Koen van den Broek: Firminy

Firminy

 

La peinture transporte la connaissance par le biais de la peinture sur support, et donc aussi la lumière de l'endroit où les tableaux ont été réalisés. La lumière et la couleur sont des composantes sensuelles de l'œuvre de Koen van den Broek, qui vit et travaille à Anvers, possède un atelier sur l'île sud-coréenne de Jeju et s'est passionné dès l'enfance pour la vie en Californie. Trois fois la lumière, c'est une chance inouïe, et le transport mondial d'œuvres sous l'influence d'une autre lumière génère un discours sur l'impact lumineux sur la peinture et sa perception.

 

Van den Broek est architecte et sait très bien que l'architecture et la lumière fonctionnent comme une équipe. Cela s'exprime de manière étonnante et subtile dans l'œuvre de Le Corbusier, qui n'était d'ailleurs pas seulement un architecte professionnel : il peignait aussi. Lorsque le soleil brille, les champs de couleurs monochromes de l'église en béton de Firminy de Le Corbusier génèrent un jeu délicieusement éphémère de zones de couleurs dans la célèbre maison de prière. De même, l'évocation d'un ciel étoilé par le biais de petites niches dans le béton ajoute à l'accentuation métaphysique de l'espace sacré. Au rythme de la lumière et des fêtes chrétiennes saisonnières, les couleurs tourbillonnent, reflétant délibérément et volontairement la lumière sur le béton des murs. La peinture ne peut pas rivaliser avec l'architecture. L'architecture ne peut pas rivaliser avec la peinture. Mais ils se parlent", a écrit van den Broek lors d'un moment de réflexion nocturne.

 

La peinture plus ou moins schématique de "paysages" sur la base de photographies réalisées par l'artiste est une manière de préserver la réalité dans l'art et de la sauver d'une interprétation détachée qui rejetterait ou nierait le monde. Les paysages de Van den Broek, qu'ils soient petits ou panoramiques, qu'ils offrent une vue large ou qu'ils montrent des détails agrandis, qu'ils soient peints avec des teintes douces ou des couleurs dures, sont directement visuels pour tout le monde, reconnaissables en tant qu'images appartenant à l'homme et à son environnement, en tant que partie intégrante de son environnement. La couleur aliène l'expérience 1/1 du regard, car elle fait parfois flotter la lumière comme un accent explicite qui souligne la forme du paysage (urbain) observé.

 

Une bordure est un motif que l'on retrouve souvent dans l'œuvre de van den Broek. En tant qu'élément de composition, la bordure n'est pas anodine. C'est un signe parfait qui donne une perspective visuelle, ouvre et/ou nie la peau picturale à l'intérieur du tableau, qui lui-même, en tant que "fenêtre", nous conduit à un motif bien défini.

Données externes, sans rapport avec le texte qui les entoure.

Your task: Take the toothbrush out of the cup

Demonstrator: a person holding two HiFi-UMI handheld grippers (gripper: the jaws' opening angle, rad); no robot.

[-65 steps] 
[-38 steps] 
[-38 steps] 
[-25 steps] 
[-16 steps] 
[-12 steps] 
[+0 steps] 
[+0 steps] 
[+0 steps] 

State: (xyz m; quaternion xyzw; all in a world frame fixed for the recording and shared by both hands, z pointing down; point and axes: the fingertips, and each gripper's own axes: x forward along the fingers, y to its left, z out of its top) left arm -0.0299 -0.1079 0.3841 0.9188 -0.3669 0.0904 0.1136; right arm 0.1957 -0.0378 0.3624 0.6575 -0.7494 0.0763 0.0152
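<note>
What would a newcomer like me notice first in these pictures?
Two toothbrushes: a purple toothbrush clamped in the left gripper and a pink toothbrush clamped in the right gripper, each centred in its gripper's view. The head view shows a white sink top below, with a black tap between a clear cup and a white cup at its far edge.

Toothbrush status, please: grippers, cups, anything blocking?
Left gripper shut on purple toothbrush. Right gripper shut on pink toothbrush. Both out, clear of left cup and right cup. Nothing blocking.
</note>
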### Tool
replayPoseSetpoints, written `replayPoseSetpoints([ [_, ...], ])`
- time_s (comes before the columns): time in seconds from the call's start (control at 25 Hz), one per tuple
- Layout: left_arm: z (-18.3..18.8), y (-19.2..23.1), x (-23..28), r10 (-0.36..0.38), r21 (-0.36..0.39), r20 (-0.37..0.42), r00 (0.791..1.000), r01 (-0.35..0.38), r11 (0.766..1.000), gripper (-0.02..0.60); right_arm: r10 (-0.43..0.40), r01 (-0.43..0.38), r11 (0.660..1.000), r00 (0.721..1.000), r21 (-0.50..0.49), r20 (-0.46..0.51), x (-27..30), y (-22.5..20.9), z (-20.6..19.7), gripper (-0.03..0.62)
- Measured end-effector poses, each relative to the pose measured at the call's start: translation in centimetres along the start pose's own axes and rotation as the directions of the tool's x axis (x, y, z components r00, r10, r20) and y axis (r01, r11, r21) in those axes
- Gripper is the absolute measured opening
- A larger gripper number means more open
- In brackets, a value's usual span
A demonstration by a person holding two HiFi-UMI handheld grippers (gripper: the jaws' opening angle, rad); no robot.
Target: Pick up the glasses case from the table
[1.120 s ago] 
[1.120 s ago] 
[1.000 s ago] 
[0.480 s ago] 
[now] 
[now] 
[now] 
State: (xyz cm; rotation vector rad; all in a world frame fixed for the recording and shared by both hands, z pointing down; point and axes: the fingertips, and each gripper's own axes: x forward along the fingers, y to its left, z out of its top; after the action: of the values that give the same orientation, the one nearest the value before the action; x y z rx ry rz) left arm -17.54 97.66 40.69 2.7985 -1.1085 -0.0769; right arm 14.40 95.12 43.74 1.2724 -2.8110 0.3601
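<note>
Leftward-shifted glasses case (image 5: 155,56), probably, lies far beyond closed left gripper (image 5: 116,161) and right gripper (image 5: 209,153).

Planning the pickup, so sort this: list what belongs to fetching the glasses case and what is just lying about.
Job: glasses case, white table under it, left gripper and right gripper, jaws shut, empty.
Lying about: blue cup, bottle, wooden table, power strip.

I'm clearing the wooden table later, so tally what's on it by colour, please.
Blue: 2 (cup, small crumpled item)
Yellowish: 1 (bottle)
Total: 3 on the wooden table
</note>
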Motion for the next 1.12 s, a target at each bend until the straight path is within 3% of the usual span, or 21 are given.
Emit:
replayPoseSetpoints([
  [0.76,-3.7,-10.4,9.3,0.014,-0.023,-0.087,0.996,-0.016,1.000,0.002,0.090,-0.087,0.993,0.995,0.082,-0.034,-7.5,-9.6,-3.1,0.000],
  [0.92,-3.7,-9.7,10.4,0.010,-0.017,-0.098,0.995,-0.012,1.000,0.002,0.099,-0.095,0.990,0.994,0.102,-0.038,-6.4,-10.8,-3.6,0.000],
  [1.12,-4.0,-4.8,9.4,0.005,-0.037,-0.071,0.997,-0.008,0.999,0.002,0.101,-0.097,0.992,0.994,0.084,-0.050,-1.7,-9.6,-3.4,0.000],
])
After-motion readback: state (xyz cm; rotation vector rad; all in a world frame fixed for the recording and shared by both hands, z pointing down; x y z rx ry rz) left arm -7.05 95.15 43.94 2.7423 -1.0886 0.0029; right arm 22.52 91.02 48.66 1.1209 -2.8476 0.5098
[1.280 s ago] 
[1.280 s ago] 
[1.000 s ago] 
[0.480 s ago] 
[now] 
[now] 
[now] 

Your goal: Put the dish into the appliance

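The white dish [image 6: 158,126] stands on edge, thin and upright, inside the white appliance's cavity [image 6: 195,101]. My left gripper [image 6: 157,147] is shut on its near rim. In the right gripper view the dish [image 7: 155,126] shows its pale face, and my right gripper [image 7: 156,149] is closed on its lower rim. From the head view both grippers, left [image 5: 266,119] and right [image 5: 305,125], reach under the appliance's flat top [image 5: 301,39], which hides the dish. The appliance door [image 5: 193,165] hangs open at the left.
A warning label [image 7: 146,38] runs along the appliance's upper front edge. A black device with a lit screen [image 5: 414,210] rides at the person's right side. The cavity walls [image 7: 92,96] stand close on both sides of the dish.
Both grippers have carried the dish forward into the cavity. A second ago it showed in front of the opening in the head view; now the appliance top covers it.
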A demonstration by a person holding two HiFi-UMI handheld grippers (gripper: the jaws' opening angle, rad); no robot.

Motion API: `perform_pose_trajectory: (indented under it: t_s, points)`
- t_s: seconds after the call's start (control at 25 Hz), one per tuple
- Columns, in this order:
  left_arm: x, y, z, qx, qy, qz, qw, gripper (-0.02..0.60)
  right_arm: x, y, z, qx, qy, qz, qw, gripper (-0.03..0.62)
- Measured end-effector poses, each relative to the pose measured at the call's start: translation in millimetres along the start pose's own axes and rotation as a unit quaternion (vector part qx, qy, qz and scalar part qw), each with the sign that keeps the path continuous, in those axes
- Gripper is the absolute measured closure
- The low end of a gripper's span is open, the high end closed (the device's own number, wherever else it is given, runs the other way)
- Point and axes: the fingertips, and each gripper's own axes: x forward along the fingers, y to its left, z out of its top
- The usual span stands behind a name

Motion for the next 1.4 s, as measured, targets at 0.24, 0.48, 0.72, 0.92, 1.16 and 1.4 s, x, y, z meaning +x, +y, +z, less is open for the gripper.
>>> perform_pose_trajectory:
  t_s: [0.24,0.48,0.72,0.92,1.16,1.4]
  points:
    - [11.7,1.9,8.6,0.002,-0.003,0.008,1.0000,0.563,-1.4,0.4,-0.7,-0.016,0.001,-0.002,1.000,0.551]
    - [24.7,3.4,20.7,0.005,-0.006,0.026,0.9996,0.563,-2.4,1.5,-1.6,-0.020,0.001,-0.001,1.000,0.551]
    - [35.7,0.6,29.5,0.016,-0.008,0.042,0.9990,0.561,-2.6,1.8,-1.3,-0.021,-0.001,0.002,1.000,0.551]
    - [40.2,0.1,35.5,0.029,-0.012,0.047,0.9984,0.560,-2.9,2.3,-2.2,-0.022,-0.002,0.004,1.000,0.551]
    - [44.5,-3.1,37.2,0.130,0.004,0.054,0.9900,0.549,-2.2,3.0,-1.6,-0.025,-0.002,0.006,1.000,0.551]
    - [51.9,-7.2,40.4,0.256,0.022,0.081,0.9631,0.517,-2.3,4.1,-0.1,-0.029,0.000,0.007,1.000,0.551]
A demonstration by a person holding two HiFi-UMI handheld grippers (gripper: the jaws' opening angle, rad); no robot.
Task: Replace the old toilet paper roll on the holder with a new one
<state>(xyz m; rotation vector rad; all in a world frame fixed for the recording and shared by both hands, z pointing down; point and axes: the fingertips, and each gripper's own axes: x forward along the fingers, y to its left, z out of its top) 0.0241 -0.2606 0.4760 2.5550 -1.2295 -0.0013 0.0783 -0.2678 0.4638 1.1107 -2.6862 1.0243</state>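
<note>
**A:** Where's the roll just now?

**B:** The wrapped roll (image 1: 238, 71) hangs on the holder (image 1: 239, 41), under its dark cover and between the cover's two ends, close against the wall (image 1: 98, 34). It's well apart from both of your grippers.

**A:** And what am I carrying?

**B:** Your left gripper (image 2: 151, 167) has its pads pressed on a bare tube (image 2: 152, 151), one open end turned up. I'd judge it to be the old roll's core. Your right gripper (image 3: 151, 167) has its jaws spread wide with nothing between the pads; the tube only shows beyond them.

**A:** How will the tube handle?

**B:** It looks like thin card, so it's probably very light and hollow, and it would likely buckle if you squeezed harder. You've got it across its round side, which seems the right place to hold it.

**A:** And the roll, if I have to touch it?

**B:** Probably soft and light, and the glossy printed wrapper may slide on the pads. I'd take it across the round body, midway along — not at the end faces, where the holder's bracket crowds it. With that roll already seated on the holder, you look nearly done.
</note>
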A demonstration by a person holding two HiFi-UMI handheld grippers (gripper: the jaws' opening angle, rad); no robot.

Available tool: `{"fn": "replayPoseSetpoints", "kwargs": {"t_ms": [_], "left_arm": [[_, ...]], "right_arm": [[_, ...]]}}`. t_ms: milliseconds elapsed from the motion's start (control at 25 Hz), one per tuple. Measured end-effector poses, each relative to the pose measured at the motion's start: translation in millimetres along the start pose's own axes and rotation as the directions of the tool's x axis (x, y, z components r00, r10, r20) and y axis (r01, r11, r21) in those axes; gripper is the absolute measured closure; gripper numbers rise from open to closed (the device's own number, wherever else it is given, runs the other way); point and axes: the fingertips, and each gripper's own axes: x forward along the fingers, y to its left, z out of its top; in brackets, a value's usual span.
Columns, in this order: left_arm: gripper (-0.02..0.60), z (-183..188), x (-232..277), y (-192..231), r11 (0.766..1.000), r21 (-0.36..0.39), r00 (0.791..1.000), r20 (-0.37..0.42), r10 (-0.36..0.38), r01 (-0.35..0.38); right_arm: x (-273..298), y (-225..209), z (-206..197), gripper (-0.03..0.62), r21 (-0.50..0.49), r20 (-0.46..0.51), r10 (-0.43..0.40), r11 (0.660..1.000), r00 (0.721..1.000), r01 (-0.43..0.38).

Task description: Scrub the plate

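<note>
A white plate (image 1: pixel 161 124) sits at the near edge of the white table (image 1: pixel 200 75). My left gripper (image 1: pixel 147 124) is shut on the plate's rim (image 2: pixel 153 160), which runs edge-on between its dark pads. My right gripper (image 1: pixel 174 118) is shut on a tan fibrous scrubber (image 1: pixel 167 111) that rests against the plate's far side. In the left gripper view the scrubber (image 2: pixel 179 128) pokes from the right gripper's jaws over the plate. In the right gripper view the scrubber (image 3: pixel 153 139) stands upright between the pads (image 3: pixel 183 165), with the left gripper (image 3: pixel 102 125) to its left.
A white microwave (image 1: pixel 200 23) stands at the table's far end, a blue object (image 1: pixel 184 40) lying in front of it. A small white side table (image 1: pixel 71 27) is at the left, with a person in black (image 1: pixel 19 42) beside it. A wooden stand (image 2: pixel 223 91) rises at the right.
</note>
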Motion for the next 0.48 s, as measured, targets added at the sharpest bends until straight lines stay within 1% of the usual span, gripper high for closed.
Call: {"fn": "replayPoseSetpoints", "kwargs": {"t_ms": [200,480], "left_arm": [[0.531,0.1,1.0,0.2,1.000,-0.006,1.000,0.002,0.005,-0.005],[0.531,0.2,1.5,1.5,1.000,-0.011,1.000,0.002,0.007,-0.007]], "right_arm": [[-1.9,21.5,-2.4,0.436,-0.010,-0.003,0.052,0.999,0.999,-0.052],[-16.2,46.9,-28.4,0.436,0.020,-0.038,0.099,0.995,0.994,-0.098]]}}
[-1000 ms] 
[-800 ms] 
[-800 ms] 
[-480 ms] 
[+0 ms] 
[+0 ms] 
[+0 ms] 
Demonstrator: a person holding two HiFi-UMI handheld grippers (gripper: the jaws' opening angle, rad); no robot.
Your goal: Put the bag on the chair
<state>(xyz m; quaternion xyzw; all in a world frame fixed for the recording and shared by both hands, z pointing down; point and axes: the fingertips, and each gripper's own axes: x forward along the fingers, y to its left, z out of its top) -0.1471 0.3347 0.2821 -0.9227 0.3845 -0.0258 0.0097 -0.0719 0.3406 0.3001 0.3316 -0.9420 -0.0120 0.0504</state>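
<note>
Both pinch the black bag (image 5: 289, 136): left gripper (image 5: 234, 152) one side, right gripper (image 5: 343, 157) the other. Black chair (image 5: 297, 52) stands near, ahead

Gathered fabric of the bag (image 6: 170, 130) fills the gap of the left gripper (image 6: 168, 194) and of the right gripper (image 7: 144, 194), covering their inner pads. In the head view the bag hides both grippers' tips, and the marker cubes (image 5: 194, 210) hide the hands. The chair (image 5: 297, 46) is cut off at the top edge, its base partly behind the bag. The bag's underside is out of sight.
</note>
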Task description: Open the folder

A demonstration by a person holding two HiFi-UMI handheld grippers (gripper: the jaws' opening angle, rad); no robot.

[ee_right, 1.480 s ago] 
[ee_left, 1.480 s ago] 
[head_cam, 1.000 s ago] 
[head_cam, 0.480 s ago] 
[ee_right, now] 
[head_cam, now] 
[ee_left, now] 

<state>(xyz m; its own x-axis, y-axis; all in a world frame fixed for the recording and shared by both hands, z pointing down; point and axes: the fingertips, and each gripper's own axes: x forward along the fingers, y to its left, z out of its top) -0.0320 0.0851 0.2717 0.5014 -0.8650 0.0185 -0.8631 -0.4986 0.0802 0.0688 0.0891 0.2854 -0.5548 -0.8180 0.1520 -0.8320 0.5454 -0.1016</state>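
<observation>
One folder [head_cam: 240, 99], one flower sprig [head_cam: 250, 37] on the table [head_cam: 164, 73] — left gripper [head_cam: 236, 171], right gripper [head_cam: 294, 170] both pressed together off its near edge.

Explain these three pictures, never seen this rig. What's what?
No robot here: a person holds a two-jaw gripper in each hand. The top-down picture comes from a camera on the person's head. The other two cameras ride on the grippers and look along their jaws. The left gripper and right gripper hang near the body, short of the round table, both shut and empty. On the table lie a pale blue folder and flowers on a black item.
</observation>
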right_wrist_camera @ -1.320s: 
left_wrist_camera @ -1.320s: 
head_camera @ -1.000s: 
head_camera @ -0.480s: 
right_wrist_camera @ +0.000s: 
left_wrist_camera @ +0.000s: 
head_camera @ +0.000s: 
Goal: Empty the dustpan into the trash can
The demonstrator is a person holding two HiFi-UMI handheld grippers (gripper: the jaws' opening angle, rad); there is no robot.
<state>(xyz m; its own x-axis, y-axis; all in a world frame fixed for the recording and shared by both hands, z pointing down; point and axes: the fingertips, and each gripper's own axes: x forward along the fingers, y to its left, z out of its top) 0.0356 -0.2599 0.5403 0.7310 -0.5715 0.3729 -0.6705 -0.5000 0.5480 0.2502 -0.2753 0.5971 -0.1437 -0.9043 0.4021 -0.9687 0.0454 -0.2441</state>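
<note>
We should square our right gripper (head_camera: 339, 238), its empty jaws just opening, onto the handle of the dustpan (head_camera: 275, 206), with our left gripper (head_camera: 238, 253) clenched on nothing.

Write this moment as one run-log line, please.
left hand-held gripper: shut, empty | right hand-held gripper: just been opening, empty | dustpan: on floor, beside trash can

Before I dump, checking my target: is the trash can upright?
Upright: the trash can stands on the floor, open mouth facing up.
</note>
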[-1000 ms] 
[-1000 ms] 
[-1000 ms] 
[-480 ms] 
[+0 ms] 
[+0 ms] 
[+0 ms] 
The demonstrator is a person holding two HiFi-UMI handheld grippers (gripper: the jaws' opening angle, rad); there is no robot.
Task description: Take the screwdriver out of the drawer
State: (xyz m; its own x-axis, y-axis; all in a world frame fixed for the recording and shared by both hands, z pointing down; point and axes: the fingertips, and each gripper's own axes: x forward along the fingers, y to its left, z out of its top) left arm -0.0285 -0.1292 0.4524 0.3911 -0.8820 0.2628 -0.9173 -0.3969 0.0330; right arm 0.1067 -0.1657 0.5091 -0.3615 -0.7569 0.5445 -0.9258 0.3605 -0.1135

En effet, un trottoir fait un zoom sur un autre espace et le sépare ; le trottoir est en quelque sorte l'horizon imprévisible et tortueux d'une zone que l'on a qualifiée d'"urbaine". C'est une ligne qui suit une trajectoire, une ligne qui définit et, comme une allée dans les premières peintures de l'artiste américain Frank Stella, se range, jusqu'à ce qu'elle disparaisse pour suivre où qu'elle mène sur son chemin structurellement tortueux.

 

À cette occasion, une grande peinture murale in situ de van den Broek marquera son passage à Chambre avec vue, suivant la riche tradition d'artistes tels que Richard Long, Françoise Pétrovitch et Koen They, qui ont déjà exposé à Chambre avec vue. L'œuvre in situ est un hommage de Koen à Matisse. Le tableau comme fenêtre, le tableau littéralement comme vigie : il s'agit d'une stratégie artistique significative et délibérée pour orienter le regard du spectateur vers un plaisir sensuel perceptif, matériel et imaginaire/imaginatif. Une expérience qui ne commente pas les contenus, mais qui constitue d'autant plus un dialogue avec la peinture moderne, à partir par exemple de la puissante Porte-Fenêtre à Collioure (1914) d'Henri Matisse. Une fenêtre ouverte sur une réalité qui n'a pas besoin de se justifier et qui, par conséquent, peut se limiter et devenir image à travers un champ de couleurs abstrait. La tendance à l'abstraction par le biais d'un regard superbe sur la réalité qui nous entoure est dans l'œuvre de van den Broek - comme dans celle de Raoul De Keyser - une manière "plastique" de maintenir le tableau sur la voie médiane entre la représentation et la présentation. La peinture est un conflit avec l'état de la réalité et (en même temps) avec la matérialité de la peinture à l'huile qui capture l'illusion de l'image.